Department of Economics and Statistics, University of Udine, Italy.
Br J Math Stat Psychol. 2021 Nov;74(3):591-609. doi: 10.1111/bmsp.12241. Epub 2021 Mar 18.
The three-parameter logistic model is widely used to model the responses to a proficiency test when the examinees can guess the correct response, as is the case for multiple-choice items. However, the weak identifiability of the parameters of the model results in large variability of the estimates and in convergence difficulties in the numerical maximization of the likelihood function. To overcome these issues, in this paper we explore various shrinkage estimation methods, following two main approaches. First, a ridge-type penalty on the guessing parameters is introduced in the likelihood function. The tuning parameter is then selected through various approaches: cross-validation, information criteria or using an empirical Bayes method. The second approach explored is based on the methodology developed to reduce the bias of the maximum likelihood estimator through an adjusted score equation.
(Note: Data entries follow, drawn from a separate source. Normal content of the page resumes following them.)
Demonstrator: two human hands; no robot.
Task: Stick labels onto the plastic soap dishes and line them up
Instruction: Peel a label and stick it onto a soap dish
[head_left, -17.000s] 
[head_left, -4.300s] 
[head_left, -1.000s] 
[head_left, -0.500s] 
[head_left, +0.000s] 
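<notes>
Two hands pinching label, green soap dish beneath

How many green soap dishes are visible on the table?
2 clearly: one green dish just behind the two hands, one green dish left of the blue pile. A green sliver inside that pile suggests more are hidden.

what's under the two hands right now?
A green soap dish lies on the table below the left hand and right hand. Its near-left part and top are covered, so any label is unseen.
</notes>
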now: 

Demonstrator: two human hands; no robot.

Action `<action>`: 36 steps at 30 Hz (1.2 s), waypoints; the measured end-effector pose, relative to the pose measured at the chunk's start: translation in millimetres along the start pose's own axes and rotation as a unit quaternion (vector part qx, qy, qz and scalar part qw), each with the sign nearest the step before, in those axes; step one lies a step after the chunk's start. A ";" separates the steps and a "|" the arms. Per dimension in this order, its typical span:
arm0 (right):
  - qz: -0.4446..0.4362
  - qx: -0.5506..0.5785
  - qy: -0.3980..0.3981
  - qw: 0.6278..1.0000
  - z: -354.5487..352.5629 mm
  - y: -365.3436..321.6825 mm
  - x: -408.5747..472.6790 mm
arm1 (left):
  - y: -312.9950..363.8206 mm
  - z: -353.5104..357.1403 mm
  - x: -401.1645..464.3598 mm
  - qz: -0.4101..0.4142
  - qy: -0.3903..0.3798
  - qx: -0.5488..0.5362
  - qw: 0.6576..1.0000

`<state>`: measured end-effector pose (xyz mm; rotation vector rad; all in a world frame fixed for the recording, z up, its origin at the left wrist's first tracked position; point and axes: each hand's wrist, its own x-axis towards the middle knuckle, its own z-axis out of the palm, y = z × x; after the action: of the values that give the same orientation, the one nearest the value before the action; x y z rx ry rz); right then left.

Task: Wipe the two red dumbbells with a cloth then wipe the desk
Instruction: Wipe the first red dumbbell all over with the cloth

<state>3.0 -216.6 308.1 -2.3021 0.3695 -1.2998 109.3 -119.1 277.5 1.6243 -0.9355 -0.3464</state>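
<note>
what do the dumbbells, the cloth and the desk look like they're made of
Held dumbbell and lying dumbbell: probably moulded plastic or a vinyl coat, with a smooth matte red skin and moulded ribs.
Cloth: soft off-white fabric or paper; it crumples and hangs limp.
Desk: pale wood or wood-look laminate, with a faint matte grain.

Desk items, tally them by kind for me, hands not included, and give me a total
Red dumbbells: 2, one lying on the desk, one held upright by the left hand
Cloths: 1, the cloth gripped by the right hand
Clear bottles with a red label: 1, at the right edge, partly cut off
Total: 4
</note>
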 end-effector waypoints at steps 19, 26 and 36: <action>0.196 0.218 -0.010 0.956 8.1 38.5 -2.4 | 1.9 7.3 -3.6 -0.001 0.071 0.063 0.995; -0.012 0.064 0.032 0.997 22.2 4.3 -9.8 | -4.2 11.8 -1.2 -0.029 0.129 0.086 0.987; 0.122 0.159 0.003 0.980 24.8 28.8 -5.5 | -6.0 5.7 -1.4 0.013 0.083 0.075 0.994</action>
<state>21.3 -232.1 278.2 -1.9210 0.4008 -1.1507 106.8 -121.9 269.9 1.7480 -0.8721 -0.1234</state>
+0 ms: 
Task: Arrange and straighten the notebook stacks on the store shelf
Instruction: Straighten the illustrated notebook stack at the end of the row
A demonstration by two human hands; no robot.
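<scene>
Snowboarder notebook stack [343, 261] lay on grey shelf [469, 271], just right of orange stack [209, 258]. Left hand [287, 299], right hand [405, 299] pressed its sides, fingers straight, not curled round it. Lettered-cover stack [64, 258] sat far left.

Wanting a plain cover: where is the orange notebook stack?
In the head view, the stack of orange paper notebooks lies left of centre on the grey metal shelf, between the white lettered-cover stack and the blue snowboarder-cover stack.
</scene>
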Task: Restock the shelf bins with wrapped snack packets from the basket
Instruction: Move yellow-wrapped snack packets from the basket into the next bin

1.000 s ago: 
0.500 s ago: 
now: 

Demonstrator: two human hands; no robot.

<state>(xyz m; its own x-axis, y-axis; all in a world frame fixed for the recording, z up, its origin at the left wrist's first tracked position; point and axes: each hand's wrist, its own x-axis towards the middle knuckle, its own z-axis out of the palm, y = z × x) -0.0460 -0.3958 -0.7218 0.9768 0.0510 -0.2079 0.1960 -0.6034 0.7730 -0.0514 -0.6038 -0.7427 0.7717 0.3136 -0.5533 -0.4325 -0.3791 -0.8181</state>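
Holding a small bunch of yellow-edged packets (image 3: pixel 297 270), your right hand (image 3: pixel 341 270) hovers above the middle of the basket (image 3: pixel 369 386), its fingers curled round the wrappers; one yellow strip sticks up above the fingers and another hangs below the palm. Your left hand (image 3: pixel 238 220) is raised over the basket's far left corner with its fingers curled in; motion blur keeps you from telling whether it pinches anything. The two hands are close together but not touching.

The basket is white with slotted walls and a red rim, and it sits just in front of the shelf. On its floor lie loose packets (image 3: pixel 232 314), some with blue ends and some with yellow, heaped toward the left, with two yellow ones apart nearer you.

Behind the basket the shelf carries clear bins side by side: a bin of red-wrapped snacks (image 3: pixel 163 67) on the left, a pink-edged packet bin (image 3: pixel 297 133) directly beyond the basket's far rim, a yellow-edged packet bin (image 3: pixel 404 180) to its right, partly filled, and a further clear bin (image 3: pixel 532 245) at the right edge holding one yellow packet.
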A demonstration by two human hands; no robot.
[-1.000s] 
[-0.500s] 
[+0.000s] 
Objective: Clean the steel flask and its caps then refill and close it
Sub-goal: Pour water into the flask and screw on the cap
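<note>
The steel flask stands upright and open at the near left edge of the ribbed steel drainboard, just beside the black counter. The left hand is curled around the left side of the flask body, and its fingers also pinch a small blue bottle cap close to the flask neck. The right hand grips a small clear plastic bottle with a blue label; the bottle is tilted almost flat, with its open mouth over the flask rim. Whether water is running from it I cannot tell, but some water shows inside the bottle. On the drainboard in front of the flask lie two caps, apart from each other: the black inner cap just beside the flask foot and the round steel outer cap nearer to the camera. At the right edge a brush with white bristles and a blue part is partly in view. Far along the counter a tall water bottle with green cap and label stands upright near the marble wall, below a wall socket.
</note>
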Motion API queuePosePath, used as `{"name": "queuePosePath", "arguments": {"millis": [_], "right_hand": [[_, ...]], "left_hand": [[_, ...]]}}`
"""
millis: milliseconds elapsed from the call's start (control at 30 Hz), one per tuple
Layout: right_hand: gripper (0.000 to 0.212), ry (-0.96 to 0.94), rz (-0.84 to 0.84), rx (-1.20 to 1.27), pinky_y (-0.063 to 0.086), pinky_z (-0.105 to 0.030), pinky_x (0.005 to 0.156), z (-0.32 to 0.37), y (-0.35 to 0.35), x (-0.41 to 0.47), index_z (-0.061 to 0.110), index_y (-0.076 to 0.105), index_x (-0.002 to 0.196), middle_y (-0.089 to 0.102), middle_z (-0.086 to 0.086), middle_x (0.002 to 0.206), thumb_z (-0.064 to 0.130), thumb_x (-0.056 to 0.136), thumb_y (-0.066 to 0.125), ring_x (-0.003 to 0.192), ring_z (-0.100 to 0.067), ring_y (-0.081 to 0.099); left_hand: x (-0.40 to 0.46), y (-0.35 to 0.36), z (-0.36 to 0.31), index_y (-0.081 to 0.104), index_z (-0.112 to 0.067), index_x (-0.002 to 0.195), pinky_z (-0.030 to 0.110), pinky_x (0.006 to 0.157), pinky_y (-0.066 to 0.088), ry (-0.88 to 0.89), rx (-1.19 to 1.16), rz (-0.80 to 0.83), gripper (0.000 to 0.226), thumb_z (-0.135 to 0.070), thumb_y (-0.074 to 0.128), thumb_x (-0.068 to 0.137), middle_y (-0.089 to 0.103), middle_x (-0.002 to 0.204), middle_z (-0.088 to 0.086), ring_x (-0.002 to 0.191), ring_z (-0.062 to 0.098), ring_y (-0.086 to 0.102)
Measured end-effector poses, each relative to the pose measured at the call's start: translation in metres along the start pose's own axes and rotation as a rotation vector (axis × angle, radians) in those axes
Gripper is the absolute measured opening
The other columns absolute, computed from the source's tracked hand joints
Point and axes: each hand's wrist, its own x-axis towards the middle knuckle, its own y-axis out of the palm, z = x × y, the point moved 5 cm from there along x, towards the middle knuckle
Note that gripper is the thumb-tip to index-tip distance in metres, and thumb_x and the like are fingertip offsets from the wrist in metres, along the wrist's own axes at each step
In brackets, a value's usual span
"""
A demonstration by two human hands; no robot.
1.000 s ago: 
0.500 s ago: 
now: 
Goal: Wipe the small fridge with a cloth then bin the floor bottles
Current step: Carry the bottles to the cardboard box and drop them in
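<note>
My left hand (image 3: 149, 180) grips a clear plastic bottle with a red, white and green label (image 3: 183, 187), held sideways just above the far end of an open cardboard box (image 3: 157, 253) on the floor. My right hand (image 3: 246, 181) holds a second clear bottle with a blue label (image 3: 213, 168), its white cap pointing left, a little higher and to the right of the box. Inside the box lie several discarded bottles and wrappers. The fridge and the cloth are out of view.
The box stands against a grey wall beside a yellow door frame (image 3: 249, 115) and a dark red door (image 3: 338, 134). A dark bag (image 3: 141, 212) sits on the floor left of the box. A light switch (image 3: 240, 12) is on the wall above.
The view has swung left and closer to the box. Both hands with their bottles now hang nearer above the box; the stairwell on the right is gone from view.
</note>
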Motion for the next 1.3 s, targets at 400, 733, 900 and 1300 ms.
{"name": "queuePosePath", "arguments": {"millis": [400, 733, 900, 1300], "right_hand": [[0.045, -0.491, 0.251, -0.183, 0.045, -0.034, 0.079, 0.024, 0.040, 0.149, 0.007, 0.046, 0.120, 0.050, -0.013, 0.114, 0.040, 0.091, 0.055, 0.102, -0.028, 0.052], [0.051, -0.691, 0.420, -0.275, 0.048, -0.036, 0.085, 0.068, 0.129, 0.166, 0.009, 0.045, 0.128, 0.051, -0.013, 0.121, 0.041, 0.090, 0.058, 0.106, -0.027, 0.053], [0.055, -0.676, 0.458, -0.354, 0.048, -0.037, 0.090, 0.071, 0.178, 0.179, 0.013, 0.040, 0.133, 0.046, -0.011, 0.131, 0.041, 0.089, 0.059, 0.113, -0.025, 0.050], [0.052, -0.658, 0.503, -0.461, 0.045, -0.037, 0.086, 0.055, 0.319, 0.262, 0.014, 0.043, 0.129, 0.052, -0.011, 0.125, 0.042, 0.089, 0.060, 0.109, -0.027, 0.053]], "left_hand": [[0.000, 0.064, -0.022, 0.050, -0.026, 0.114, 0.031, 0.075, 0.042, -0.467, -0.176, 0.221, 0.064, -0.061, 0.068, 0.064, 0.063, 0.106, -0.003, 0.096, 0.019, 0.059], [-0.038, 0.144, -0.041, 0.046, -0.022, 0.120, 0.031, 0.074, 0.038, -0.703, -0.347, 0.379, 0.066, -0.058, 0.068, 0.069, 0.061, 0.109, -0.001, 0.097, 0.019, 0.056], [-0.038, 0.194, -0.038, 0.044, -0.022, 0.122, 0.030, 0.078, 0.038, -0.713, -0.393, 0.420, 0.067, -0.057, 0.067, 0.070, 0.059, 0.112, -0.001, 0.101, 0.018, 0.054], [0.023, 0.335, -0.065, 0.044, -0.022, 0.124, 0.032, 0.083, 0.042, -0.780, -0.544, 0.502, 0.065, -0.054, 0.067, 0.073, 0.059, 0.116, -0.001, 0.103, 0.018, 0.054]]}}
The performance of the methods is investigated through simulation studies and a real data example.
三参数逻辑模型广泛用于当考生可以猜测正确答案时(如多项选择题)模拟能力测试的反应。然而,该模型参数的弱可识别性导致估计值的变异性较大,并且在数值最大化似然函数时会出现收敛困难。为了解决这些问题,本文探索了各种收缩估计方法,主要有两种方法。首先,在似然函数中引入了猜测参数的岭型惩罚。然后通过各种方法选择调整参数:交叉验证、信息准则或使用经验贝叶斯方法。探索的第二种方法是基于通过调整评分方程来减少最大似然估计偏差的方法学。通过模拟研究和实际数据示例来研究方法的性能。